Il y avait aussi, près de leur suzeraine, les consuls de Grandes : Jean Cornilh, Jean de Merle, puis Hugues Orliac qui portait un jeune taureau sur ses épaules aux fêtes de la dîme, Bénédict Lafont, Bartolomé Darnis réputé pour sa connaissance des coutumes et des lois romaines, et enfin Antoine Bergonhos dont la richesse était l’occasion d’un proverbe. Tous étaient là, près de Bertheline parce que la vie, l’indépendance et la fortune de tous étaient en cause.
– Madame, dit Amaury de Valon, si vous le permettez, nous chanterons la chanson du Chêne et du Gui.
Bertheline rougit légèrement, car la chanson était d’elle. Les vois fortes et timbrées se mêlèrent à la sienne , et la mélodie jaillissait cristalline et fraîche comme les sources de l’Alzou , car, comme elles, elle s’exhalait du terroir.

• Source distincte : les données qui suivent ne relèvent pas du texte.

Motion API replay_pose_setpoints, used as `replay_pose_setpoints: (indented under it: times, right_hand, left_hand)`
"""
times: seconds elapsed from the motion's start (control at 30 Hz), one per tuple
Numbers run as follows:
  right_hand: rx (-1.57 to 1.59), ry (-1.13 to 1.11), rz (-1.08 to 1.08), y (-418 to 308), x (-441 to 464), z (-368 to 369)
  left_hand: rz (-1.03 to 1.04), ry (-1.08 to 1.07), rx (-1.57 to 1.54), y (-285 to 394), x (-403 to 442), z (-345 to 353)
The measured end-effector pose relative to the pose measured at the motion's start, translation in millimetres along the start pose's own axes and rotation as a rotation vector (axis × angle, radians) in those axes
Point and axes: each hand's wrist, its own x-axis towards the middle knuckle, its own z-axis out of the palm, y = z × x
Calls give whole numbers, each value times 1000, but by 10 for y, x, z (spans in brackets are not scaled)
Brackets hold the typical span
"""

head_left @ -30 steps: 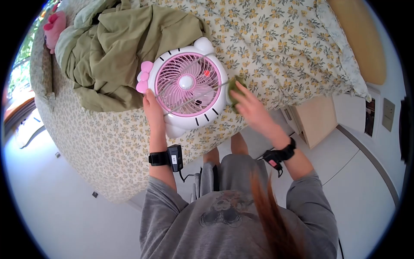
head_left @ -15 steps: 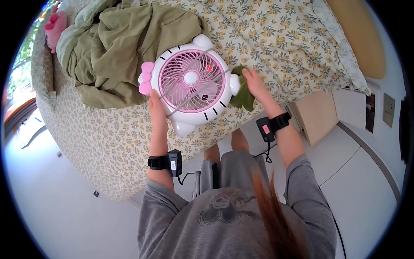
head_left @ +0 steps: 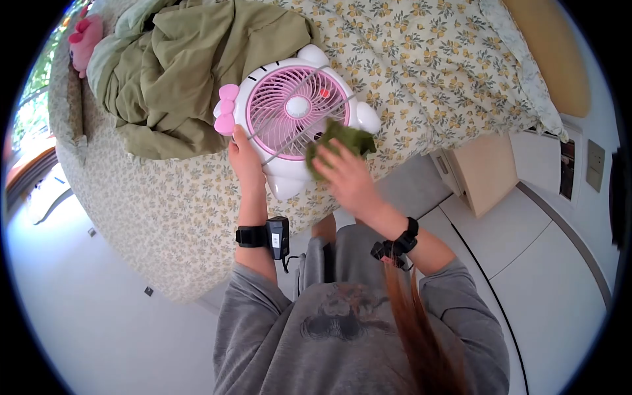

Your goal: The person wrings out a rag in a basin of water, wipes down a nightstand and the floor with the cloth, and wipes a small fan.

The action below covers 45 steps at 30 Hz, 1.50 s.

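Observation:
A white and pink fan (head_left: 297,107) with ear shapes and a pink bow (head_left: 227,109) lies tilted over the bed, its grille facing up. My left hand (head_left: 246,160) grips the fan's left rim, just below the bow. Against the lower right of the fan, my right hand (head_left: 345,174) presses a dark green cloth (head_left: 356,140), fingers over it. The cloth covers part of the rim and the grille's edge there.
Beneath the fan is a bed with a flowered sheet (head_left: 421,72). A crumpled olive blanket (head_left: 178,72) lies at upper left, near a pink plush toy (head_left: 85,43). A light wooden cabinet (head_left: 484,172) stands right of the bed.
My right hand has moved left with the green cloth, from the fan's right side onto its lower right front. The fan has shifted slightly up and right with my left hand.

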Motion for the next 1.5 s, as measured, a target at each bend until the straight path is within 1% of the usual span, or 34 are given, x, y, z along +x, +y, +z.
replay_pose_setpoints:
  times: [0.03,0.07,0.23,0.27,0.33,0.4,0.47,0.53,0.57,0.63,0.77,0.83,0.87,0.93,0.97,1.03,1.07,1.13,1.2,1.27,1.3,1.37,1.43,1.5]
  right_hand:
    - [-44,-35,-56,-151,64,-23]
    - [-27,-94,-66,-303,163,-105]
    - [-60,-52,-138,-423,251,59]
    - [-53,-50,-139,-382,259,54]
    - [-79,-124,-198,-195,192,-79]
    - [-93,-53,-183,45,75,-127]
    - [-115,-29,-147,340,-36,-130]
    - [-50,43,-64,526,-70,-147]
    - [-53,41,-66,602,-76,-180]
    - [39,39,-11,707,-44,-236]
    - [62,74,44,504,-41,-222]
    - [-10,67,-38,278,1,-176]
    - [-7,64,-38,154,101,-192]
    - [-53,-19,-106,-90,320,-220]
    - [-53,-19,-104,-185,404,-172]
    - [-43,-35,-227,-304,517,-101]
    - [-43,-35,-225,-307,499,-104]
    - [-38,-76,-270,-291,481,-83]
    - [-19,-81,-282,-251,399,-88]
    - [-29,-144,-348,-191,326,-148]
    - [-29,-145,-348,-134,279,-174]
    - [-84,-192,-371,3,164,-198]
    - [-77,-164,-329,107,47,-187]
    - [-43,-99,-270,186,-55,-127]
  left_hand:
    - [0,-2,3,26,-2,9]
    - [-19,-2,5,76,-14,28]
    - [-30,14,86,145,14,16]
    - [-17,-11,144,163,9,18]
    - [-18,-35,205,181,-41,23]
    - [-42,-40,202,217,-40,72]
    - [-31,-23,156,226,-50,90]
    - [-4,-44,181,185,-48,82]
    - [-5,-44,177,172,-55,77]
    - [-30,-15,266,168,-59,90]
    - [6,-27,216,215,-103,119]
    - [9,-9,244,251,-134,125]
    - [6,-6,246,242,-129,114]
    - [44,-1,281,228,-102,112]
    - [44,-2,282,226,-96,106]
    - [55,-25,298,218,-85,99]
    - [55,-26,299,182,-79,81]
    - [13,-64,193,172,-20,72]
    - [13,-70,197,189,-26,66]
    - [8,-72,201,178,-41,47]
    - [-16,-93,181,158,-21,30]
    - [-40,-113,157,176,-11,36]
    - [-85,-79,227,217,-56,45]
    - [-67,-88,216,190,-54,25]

 » L’ennemi ! Voilà l’ennemi !  » Le guetteur descendit de la tour ; il avait vu les cinquante lances de Jehan de Préhautier étinceler sur les glèbes du Causse-Nu, et l’on entendait les truands crier de joie dans l’espoir d’un triomphe facile. Mordesson n’avait pas de remparts.
Déjà Jehan Préhautier, le fer au poing avait pénétré dans la salle du Conseil, laissant sa horde dans la cour intérieure
 » – Quel est le Maître de céans ?  » rugit-il ! .
La jeune fille s’avança :
 » – Je suis Bertheline de Mordesson, seule héritière de Guarin de Castelnau. Que me voulez-vous ?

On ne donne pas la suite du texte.